WORK TO BE COMPLETED
Transcribe, word for word and without additions, each line below from the one containing "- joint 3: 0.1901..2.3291" through the one containing "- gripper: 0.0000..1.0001", both ends included.

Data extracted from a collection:
--------------------------------
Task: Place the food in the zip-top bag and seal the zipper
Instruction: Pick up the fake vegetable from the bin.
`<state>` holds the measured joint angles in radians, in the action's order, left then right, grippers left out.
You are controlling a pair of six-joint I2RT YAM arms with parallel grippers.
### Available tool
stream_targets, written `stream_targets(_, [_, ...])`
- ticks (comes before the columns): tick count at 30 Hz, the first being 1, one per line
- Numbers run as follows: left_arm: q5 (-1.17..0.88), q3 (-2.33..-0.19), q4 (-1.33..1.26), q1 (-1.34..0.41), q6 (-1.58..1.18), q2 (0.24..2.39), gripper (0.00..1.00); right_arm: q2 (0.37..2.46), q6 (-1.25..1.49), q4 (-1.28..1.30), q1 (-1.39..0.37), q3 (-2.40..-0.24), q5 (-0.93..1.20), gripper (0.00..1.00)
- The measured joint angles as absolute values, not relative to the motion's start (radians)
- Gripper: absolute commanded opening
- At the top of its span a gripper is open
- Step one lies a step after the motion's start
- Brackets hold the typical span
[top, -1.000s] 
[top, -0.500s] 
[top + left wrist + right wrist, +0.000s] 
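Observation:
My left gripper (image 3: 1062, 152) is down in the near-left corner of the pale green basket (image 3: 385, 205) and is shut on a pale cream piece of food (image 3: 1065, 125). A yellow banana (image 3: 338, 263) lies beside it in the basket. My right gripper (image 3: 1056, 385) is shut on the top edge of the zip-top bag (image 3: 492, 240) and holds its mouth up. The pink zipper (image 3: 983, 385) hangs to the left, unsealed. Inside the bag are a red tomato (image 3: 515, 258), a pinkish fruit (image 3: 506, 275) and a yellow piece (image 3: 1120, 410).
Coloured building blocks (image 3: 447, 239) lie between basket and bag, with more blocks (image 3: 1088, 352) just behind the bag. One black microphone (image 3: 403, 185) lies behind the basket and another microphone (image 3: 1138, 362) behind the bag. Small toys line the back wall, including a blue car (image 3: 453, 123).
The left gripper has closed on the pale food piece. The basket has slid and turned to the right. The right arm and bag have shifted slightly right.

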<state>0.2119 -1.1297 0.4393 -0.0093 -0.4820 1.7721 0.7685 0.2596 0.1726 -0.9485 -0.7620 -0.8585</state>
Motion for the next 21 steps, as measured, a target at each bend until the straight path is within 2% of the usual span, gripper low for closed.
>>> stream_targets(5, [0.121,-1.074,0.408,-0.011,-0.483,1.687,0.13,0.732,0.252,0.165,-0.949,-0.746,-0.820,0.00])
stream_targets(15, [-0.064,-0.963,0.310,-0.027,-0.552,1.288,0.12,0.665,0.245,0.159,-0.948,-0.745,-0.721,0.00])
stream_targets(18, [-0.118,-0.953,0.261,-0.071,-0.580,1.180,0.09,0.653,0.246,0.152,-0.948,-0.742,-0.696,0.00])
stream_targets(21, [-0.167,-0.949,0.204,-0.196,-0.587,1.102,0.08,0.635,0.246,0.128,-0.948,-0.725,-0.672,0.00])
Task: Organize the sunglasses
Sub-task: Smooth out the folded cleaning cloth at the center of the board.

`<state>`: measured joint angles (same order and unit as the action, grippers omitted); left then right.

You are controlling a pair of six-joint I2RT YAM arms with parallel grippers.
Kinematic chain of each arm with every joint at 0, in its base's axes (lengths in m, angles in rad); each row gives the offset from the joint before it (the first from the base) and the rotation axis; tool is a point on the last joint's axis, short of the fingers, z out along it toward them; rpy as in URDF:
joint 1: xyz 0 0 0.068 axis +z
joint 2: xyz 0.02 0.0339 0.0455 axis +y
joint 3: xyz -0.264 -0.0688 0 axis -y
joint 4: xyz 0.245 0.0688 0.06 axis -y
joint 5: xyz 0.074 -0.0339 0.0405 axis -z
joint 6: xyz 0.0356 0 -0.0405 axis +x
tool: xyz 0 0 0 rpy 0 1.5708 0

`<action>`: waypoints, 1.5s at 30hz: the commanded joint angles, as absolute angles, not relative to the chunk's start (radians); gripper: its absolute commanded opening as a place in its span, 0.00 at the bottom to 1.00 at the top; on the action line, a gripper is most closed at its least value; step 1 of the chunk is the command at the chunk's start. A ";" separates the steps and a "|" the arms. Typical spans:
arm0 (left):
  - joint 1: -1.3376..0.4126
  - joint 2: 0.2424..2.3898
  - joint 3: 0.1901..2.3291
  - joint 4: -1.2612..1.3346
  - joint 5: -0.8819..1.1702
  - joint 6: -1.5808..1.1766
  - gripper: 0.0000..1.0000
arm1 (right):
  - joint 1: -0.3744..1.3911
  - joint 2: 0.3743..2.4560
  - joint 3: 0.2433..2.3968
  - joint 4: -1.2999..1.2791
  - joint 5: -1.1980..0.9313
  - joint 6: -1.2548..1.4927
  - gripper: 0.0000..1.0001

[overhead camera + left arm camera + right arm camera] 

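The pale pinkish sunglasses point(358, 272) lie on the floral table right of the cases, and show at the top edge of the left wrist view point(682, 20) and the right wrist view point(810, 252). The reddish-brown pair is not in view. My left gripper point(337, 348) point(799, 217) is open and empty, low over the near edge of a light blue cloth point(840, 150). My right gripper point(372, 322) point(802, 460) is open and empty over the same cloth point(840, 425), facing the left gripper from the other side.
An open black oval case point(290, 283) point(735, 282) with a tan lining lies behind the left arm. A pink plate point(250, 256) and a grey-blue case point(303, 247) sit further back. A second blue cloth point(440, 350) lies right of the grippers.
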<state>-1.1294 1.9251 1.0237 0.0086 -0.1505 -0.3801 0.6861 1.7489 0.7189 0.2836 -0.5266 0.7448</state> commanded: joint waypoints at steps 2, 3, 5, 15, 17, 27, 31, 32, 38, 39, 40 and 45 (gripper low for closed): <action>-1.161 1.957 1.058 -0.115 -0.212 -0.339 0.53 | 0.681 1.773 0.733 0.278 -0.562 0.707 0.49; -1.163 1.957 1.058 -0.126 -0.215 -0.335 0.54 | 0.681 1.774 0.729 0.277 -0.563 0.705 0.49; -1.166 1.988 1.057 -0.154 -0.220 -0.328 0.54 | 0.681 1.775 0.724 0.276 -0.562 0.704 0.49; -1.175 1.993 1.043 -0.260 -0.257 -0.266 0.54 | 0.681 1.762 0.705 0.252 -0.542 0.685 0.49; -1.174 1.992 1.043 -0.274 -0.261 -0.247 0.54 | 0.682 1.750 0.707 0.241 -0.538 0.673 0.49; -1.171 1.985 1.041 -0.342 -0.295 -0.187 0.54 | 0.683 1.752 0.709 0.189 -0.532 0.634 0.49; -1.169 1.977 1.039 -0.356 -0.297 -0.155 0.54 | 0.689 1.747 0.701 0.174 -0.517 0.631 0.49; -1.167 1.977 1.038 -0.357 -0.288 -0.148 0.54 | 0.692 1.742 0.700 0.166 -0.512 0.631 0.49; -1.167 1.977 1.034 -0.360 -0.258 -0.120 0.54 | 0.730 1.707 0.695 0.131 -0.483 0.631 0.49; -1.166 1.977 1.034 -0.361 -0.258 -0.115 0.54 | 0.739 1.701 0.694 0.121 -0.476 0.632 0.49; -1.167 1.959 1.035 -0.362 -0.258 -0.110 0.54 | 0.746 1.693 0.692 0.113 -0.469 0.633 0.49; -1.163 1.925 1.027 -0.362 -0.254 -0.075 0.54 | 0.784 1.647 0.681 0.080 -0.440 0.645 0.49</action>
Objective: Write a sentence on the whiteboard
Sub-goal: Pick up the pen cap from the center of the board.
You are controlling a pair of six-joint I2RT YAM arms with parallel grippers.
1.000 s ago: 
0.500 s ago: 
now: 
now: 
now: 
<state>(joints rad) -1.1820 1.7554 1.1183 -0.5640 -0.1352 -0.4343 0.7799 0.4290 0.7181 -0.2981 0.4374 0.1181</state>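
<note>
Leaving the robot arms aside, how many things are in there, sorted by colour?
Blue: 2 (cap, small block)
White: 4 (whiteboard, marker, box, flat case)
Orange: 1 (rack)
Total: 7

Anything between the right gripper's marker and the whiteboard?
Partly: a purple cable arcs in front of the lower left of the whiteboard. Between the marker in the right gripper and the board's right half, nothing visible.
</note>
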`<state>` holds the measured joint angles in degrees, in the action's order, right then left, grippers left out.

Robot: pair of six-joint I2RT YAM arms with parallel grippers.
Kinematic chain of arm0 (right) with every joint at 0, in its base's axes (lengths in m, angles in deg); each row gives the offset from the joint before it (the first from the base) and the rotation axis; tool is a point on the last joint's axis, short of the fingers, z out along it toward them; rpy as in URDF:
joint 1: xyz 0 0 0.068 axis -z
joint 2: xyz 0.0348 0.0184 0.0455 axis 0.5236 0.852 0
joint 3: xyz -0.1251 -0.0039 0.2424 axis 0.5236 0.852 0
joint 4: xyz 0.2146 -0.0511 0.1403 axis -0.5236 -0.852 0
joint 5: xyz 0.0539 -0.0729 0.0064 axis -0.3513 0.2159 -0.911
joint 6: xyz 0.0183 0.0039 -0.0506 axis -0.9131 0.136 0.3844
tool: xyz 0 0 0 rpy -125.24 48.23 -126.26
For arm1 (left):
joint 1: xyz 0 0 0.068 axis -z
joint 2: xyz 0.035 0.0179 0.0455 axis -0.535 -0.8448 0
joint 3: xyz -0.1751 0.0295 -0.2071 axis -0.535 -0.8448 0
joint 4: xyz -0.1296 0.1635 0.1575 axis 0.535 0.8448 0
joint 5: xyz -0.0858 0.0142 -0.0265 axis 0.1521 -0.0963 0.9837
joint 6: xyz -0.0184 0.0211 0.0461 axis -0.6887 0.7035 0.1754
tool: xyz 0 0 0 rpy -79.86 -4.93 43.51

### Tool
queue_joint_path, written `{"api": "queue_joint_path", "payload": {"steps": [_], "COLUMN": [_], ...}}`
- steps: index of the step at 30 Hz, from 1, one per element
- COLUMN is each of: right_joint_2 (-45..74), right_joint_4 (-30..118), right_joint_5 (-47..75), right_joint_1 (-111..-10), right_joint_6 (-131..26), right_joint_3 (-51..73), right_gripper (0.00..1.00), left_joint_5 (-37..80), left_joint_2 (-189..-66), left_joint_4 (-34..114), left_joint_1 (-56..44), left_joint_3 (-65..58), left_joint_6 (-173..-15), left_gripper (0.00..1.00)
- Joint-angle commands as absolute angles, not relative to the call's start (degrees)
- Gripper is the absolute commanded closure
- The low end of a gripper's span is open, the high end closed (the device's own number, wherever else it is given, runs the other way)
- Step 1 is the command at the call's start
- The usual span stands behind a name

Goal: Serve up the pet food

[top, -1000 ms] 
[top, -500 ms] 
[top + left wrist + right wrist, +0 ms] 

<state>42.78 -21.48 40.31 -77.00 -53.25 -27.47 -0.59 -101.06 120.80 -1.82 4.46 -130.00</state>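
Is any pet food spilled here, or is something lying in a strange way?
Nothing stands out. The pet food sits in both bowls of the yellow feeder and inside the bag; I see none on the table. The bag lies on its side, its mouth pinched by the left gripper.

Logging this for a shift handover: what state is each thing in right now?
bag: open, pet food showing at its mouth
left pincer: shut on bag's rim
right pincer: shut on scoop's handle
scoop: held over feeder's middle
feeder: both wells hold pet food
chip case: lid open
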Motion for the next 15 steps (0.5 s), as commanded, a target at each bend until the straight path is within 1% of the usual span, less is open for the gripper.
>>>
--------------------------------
TASK RESULT
  - joint 3: 0.1901..2.3291
  - joint 4: -1.2612..1.3346
  - joint 5: -0.8819..1.1702
  - joint 6: -1.5808..1.1766
  - gripper: 0.0000..1.0000
arm1 (right):
  - joint 1: -0.3744..1.3911
  - joint 2: 0.3743..2.4560
  - joint 3: 0.2433..2.3968
  - joint 4: -1.2999..1.2791
  - joint 5: -1.1980..0.9313
  - joint 6: -1.2548..1.4927
  - gripper: 0.0000..1.0001

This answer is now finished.